##### EXTRACTED ENTRIES

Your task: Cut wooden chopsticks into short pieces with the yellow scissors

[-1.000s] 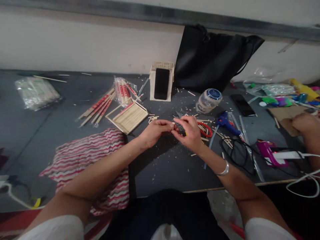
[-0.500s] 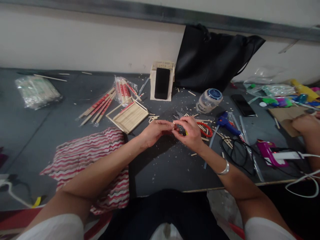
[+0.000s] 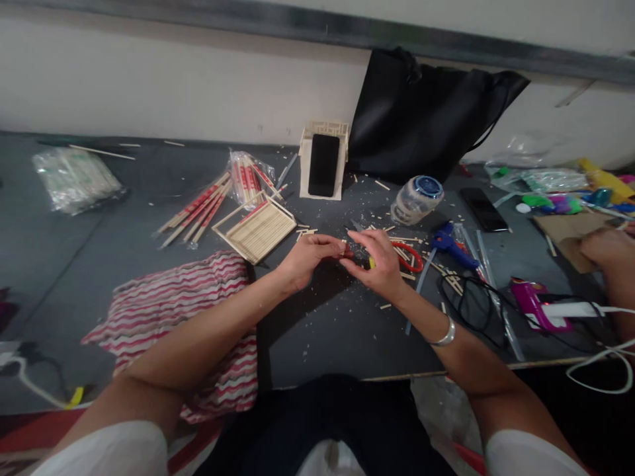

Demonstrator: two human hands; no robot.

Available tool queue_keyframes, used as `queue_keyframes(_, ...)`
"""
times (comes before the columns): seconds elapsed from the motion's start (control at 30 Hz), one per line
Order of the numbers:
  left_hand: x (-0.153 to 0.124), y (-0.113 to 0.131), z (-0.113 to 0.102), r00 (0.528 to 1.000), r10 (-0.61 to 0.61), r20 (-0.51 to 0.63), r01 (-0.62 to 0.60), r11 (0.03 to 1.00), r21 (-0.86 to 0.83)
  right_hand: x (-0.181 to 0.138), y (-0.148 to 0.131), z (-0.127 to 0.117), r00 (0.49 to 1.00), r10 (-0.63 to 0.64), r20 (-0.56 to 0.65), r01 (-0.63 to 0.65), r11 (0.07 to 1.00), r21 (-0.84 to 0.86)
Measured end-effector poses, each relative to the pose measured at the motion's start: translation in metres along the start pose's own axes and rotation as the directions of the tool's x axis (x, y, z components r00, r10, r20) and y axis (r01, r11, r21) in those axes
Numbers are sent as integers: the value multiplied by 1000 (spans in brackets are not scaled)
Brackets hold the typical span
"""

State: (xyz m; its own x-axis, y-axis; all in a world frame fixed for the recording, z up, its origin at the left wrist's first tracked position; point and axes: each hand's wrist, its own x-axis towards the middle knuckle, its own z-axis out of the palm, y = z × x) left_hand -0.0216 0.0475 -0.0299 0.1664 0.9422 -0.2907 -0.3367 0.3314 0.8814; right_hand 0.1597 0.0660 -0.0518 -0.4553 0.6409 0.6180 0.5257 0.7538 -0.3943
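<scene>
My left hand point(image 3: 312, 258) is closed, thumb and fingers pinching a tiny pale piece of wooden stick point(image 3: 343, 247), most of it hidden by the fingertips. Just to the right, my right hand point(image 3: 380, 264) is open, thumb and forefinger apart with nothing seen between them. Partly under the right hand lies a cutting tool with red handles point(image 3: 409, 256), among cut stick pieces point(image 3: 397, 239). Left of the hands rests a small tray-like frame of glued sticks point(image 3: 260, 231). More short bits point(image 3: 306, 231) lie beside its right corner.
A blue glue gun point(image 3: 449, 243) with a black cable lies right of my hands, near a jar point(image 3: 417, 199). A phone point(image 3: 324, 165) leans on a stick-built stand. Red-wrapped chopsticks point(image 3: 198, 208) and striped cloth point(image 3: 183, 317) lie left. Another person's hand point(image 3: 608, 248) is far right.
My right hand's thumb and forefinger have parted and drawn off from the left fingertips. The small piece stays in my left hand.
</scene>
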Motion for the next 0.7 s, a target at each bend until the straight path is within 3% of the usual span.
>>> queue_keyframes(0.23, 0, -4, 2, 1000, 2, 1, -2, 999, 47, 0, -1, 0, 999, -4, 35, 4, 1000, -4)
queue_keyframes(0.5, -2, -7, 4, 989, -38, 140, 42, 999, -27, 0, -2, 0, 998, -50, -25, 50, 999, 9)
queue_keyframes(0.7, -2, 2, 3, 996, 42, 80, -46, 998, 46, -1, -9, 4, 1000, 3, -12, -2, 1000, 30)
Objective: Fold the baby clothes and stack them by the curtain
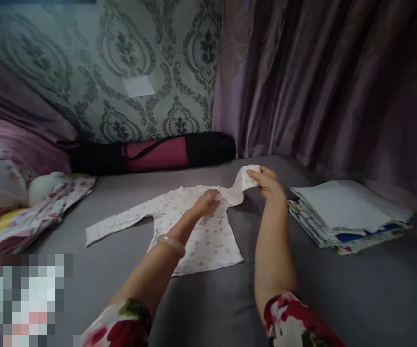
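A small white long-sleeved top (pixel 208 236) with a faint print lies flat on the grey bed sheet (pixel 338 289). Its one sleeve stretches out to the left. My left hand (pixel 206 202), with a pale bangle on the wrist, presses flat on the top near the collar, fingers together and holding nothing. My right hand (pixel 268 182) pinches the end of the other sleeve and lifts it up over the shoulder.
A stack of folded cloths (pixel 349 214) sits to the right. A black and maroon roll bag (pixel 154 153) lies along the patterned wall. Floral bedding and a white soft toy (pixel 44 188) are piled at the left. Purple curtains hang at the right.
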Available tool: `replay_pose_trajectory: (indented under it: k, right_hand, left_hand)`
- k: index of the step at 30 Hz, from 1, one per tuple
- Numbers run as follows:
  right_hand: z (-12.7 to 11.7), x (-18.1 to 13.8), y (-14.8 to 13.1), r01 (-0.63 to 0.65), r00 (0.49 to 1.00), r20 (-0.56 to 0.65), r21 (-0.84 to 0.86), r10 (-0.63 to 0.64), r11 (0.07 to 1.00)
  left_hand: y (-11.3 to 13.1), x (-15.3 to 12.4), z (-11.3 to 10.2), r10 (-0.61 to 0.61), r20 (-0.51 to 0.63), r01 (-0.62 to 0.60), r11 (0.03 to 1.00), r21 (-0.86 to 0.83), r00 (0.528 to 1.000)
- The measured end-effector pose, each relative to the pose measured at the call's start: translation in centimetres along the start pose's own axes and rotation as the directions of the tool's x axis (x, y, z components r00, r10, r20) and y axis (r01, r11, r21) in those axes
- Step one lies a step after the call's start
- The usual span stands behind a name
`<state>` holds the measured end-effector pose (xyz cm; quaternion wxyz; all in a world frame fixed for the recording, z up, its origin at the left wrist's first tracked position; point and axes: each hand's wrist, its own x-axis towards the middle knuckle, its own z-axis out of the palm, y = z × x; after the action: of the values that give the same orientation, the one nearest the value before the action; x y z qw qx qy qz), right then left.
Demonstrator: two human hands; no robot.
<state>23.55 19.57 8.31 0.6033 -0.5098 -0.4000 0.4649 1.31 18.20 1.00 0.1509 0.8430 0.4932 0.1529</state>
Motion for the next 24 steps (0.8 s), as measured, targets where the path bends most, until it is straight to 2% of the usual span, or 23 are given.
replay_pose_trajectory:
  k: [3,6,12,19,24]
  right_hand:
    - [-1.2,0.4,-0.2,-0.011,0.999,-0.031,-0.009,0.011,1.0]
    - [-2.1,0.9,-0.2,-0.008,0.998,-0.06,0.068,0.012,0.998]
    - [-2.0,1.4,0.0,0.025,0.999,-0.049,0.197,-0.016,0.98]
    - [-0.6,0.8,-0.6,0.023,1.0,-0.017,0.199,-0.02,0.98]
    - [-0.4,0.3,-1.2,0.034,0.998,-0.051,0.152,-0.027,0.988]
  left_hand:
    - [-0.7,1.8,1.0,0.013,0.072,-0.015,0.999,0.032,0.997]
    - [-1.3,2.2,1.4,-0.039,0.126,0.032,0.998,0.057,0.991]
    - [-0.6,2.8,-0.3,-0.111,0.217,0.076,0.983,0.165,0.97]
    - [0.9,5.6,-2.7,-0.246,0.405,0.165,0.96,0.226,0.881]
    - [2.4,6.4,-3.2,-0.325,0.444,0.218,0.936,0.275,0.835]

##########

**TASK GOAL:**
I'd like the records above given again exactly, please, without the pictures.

**RESPONSE TO THIS EXERCISE:**
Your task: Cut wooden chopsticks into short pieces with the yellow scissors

[-1.000s] 
[-0.500s] 
[+0.000s] 

Demonstrator: two human hands; no robot.

Available tool queue_keyframes, used as `queue_keyframes(_, ...)`
"""
times (comes before the columns): seconds elapsed from the motion's start (control at 30 Hz), one per line
Order of the numbers:
  left_hand: x (-0.153 to 0.124), y (-0.113 to 0.131), z (-0.113 to 0.102), r00 (0.528 to 1.000), r10 (-0.61 to 0.61), r20 (-0.51 to 0.63), r01 (-0.62 to 0.60), r11 (0.03 to 1.00), r21 (-0.86 to 0.83)
  right_hand: x (-0.181 to 0.138), y (-0.148 to 0.131), z (-0.127 to 0.117), r00 (0.49 to 1.00), r10 (-0.63 to 0.64), r20 (-0.56 to 0.65), r01 (-0.63 to 0.65), r11 (0.07 to 1.00), r21 (-0.84 to 0.86)
Measured end-effector poses, each relative to the pose measured at the motion's start: translation in metres along the start pose's own axes and rotation as the directions of the tool's x axis (x, y, z components r00, r10, r20) and y axis (r01, r11, r21) in those axes
Numbers are sent as integers: the value multiplied by 1000 (spans in brackets are not scaled)
Brackets hold the typical span
"""

State: (xyz m; its own x-axis, y-axis; all in a world frame fixed for the recording, z up, its origin at the left wrist's first tracked position; point and axes: each hand's wrist, its own x-axis towards the middle knuckle, its own z-axis out of the palm, y = z × x) left_hand -0.0216 0.0475 -0.0299 0.1664 0.9422 -0.2907 -0.3367 0.3314 0.8814; right_hand 0.1597 0.0660 -0.0518 -0.4553 0.6409 0.6180 0.5257 0.7538 -0.3943
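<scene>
My left hand point(image 3: 312, 258) is closed, thumb and fingers pinching a tiny pale piece of wooden stick point(image 3: 343, 247), most of it hidden by the fingertips. Just to the right, my right hand point(image 3: 380, 264) is open, thumb and forefinger apart with nothing seen between them. Partly under the right hand lies a cutting tool with red handles point(image 3: 409, 256), among cut stick pieces point(image 3: 397, 239). Left of the hands rests a small tray-like frame of glued sticks point(image 3: 260, 231). More short bits point(image 3: 306, 231) lie beside its right corner.
A blue glue gun point(image 3: 449, 243) with a black cable lies right of my hands, near a jar point(image 3: 417, 199). A phone point(image 3: 324, 165) leans on a stick-built stand. Red-wrapped chopsticks point(image 3: 198, 208) and striped cloth point(image 3: 183, 317) lie left. Another person's hand point(image 3: 608, 248) is far right.
My right hand's thumb and forefinger have parted and drawn off from the left fingertips. The small piece stays in my left hand.
</scene>
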Motion for the next 0.7 s, a target at each bend until the straight path is within 3% of the usual span.
>>> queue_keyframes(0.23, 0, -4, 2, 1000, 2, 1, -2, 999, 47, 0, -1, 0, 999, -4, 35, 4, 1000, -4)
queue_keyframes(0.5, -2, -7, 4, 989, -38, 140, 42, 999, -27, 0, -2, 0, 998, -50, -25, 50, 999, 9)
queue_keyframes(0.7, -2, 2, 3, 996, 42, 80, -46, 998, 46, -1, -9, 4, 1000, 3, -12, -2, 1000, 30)
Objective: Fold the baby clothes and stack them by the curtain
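A small white long-sleeved top (pixel 208 236) with a faint print lies flat on the grey bed sheet (pixel 338 289). Its one sleeve stretches out to the left. My left hand (pixel 206 202), with a pale bangle on the wrist, presses flat on the top near the collar, fingers together and holding nothing. My right hand (pixel 268 182) pinches the end of the other sleeve and lifts it up over the shoulder.
A stack of folded cloths (pixel 349 214) sits to the right. A black and maroon roll bag (pixel 154 153) lies along the patterned wall. Floral bedding and a white soft toy (pixel 44 188) are piled at the left. Purple curtains hang at the right.
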Available tool: `replay_pose_trajectory: (indented under it: k, right_hand, left_hand)`
- k: index of the step at 30 Hz, from 1, one per tuple
- Numbers run as follows:
  right_hand: z (-12.7 to 11.7), x (-18.1 to 13.8), y (-14.8 to 13.1), r01 (-0.63 to 0.65), r00 (0.49 to 1.00), r20 (-0.56 to 0.65), r21 (-0.84 to 0.86), r10 (-0.63 to 0.64), r11 (0.07 to 1.00)
  left_hand: y (-11.3 to 13.1), x (-15.3 to 12.4), z (-11.3 to 10.2), r10 (-0.61 to 0.61), r20 (-0.51 to 0.63), r01 (-0.62 to 0.60), r11 (0.03 to 1.00), r21 (-0.86 to 0.83), r00 (0.528 to 1.000)
- The measured end-effector pose, each relative to the pose measured at the call's start: translation in centimetres along the start pose's own axes and rotation as the directions of the tool's x axis (x, y, z components r00, r10, r20) and y axis (r01, r11, r21) in those axes
- Step one lies a step after the call's start
- The usual span stands behind a name
`<state>` holds the measured end-effector pose (xyz cm; quaternion wxyz; all in a world frame fixed for the recording, z up, its origin at the left wrist's first tracked position; point and axes: each hand's wrist, its own x-axis towards the middle knuckle, its own z-axis out of the palm, y = z × x; after the action: of the values that give the same orientation, the one nearest the value before the action; x y z qw qx qy qz), right then left.
Demonstrator: two human hands; no robot.
<state>23.55 19.57 8.31 0.6033 -0.5098 -0.4000 0.4649 1.31 18.20 1.00 0.1509 0.8430 0.4932 0.1529</state>
Motion for the next 24 steps (0.8 s), as measured, targets where the path bends most, until it is straight to 2% of the usual span, or 23 are given.
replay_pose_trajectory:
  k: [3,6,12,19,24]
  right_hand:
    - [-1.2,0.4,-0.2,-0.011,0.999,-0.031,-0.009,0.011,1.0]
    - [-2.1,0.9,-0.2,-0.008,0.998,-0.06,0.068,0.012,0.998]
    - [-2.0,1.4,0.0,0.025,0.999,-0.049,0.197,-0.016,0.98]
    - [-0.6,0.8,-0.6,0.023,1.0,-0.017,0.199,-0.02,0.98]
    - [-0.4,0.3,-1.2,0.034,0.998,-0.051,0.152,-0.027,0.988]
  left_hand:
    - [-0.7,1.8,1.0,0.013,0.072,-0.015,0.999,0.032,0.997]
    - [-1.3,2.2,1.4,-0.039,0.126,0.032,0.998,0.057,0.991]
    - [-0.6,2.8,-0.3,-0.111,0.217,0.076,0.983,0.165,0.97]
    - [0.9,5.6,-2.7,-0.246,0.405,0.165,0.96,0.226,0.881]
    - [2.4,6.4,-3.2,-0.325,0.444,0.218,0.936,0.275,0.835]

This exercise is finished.